Toilet training (www.osascoplaza.com.br) your puppy should be quite a simple process, as long as you make an effort and trouble to get into a good program.
Initially, you will need to build your routine around your puppy's needs, and these are reliably predictable when they are very young. Puppies need to urinate soon after waking up, and that means you have to be there to consider your puppy directly into the garden without any delay.
Eating its meal stimulates its digestive tract, and puppies normally urinate within quarter-hour of eating, and defecate within half an hour of eating (although this might vary slightly with every individual).
Puppies have very poor bladder control, and need to urinate at least every hour or two. They are able to urinate spontaneously when they get excited, so take your pup out frequently if it has been active, playing or discovering.
You might find it useful to keep a record of when your pup eats sleeps, urinates and defecates. A simple diary list can do. Repeat cue words like 'wee wees' and 'poo poos' or 'be busy' and 'be clean' as the puppy is actually urinating or defecating. Use different words for each action so you will be able to prompt the puppy later on.

Always go with your puppy in to the garden so you is there to incentive and attach the cue words to the successful activities! Fortunately, puppies are creatures of habit, in order long as you bring in the garden to your puppy as its toilet area in early stages, you ought to be in a position to avoid most of the common pitfalls.
How to toilet teach your puppy: common errors
Unfortunately there are multiple reasons why 'toilet training' might not go as efficiently as it might, so be sure you do not make any of the following mistakes:
- Over-feeding.
- Feeding an unsuitable diet or giving a number of foods. Not nourishing at regular times. Nourishing at the wrong times (which could cause right away defecation).

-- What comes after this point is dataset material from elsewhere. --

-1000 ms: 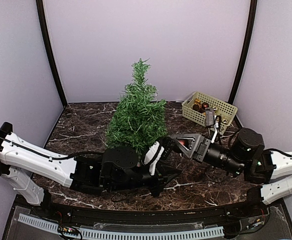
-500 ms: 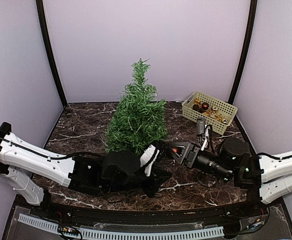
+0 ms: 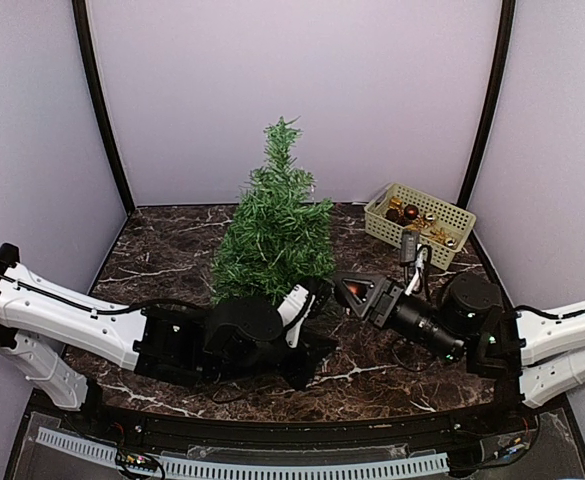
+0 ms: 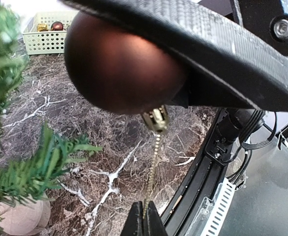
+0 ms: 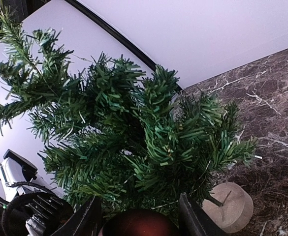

- Punishing the puppy for its indoor accidents (which will make it worried of toileting in front of you - even outdoors).
- Feeding salty foods (e.g. stock from cubes) making them drink more.
- Using ammonia based cleaning compounds (which smell much like urine).
- Expecting the pup to let you know when it needs to go out; this is unrealistic, so it is way better to get them at regular intervals.
- Leaving the trunk door open for the pup to come and go as it pleases (a puppy will believe the garden is an experience playground, rather than toilet area. Also, exactly what is a pup designed to do when the weather gets cold, which is faced with a closed back again door?).
- Leaving the pup alone too long, such that it is forced to go indoors (which models an undesirable precedent, or perhaps a habit of heading indoors).
- Mistakenly associating what 'good woman' or 'good young man' when they toilet, as opposed to the specific cue words. Guess what could happen next time you praise your dog?
- Usage of rugs or carpet (that are nice and absorbent - exactly like lawn).
- Laziness on your part, resulting in more wees indoors than outside.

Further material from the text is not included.